This is the multi-page printable view of this section. Click here to print.

Return to the regular view of this page.

Dimensionality reduction

Single-cell genomics. Probabilistic PCA. T-SNE and UMAP.

1 - Single-cell genomics

Single-cell genomics.

Understanding cells

To understand a cell, we must determine the factors that shape its identity:

  • its position in a taxonomy of cell types,
  • the progress of multiple time-dependent processes happening simultaneously,
  • the cell’s response to signals from its local environment,
  • the location and neighbourhood in which it resides.

Technological advances have enabled genome-wide profiling of RNA, DNA, protein, epigenetic modifications, chromatin accessibility, and other molecular events in single cells.

Sources of variation in single-cell genomics

Technical variation:

  • Due to technical factors in the data generation process.
  • Main axes of variation in scRNA-seq often dominated by technical factors.
  • False negatives (expressed but undetected) and false positives (overamplification) are due to minute quantities of starting RNA material and corresponding need for massive amplification.

Allele-intrinsic variation:

  • Stochastic factors intrinsic to the molecular mechanisms that control gene expression.
  • Does not correlate between two alleles of the same gene.

Allele-extrinsic variation

  • Factors extrinsic to the process of transcription.
  • Contribute to establishing differences between cell types or states, either stably or transiently.
  • Correlated between two alleles of the same gene.

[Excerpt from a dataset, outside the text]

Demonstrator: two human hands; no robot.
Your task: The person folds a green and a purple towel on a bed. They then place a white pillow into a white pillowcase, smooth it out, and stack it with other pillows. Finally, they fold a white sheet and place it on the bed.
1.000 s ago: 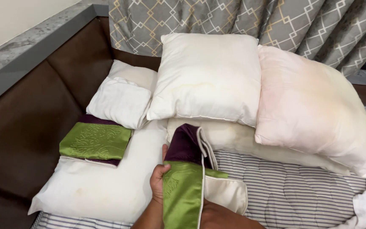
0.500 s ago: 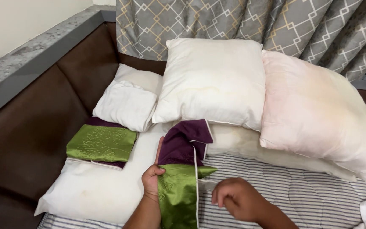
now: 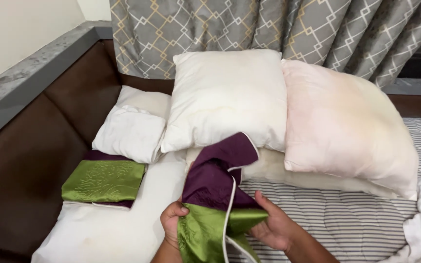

Most studies aim to understand allele-extrinsic variation and its function, while technical and allele-intrinsic variations are major confounders.

Addressing overamplification

False-positive detections due to amplification occur at early PCR amplification cycle.

Can be addressed using random molecular tags (RMTs), also called unique molecular identifiers (UMIs):

  • Short barcode attached to 3’ or 5’ end of cDNA molecules before amplification.
  • After amplification, the number of unique barcodes associated with reads aligned to a gene/transcript, rather than number of aligned reads serves as the gene/transcript abundance.

Beware:

  • Sequencing errors will cause RMT sequences that are close to but not identical, and need to be collapsed.
  • “Barcode collision” – two or more copies of a transcript may receive the same barcode, making them appear as a single copy.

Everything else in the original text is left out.